Townsend Letter The Examiner of Alternative Medicine
Alternative Medicine Conference Calendar
Check recent tables of contents

From the Townsend Letter
July 2012

Pathways to Healing
Coping with Clunky Care Transitions
by Elaine Zablocki
Search this site
Share this article...


We all know that we may get sick some day. Even if we eat well, exercise regularly, and make responsible choices, at some point we may find ourselves coping with a car accident or a long-term illness. Life is unpredictable.

When we face injuries or serious illness, we know that we're likely to need treatment in a hospital, followed by a period of recovery. We may need continuing physical therapy or ongoing treatments. Since that's a typical pattern for so many conditions, you'd think a rational health-care system would be set up to offer support throughout the whole process of illness, treatment, and recovery.

Think again.

Over time, the US health-care system has evolved in several separate organizations or systems. Health experts call them "silos." Hospitals, primary care docs, specialists, home health agencies, skilled nursing facilities. Each of them has its own vocabulary. They have wildly different fee schedules and financial incentives. The payment system generally doesn't pay extra for the time and effort needed to gracefully transition patients from one setting to the next ... so, it comes as no surprise, the transitions are clunky.

Amanda Twiss"The US health-care system hasn't made sense for decades, and anyone involved in it knows that," says Amanda Twiss, an expert in health-care analytics and the founder of Outcome Concept Systems Inc., which specializes in gathering and analyzing data on home health. "Right now the incentives are for various health-care providers to transfer patients rapidly to the next provider, with very few integrated transitions of care. We must have better management of transitions, and increased alignment of incentives to do the right things, particularly for our chronically ill patients. This will happen, but the form it will take may vary."
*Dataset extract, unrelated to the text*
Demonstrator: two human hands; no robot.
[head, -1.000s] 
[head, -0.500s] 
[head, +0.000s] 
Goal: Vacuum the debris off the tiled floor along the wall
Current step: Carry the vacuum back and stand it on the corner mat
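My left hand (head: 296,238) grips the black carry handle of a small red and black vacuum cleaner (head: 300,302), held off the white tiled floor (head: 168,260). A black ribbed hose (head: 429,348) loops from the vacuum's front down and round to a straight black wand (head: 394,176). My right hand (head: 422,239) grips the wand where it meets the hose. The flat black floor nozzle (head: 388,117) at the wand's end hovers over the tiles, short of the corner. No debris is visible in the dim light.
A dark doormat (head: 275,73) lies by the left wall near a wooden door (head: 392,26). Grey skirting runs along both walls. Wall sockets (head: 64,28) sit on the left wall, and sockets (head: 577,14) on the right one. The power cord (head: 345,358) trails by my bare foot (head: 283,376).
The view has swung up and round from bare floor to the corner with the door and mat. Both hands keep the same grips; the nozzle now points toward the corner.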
It's easy for Twiss to envision the way that the health-care system ought to work. "If incentives were aligned, there would be more population-based health care. The choice of a setting would be more neutral. Whether home-based care or a long-term care facility or a hospital, you would do whatever was most appropriate for the patient's needs."

The Accountable Care Act includes incentives and pilot projects designed to shift the system toward an integrated continuum of care. In addition, experimental initiatives are fermenting throughout the health-care system. There are many different ways to reach this goal, Twiss says, and runs down a list of alternatives: "Some hospitals are now investing in call centers and support services post-discharge, because they see it affects their ratings on consumer satisfaction surveys," she says. "Various state Medicaid agencies are driving value-based purchasing in long-term care. Recently at a conference panel one hospital mentioned their discharge planners are now looking closely at home care providers' quality and outcomes, and the hospital is starting to be more discerning about where they send their patients."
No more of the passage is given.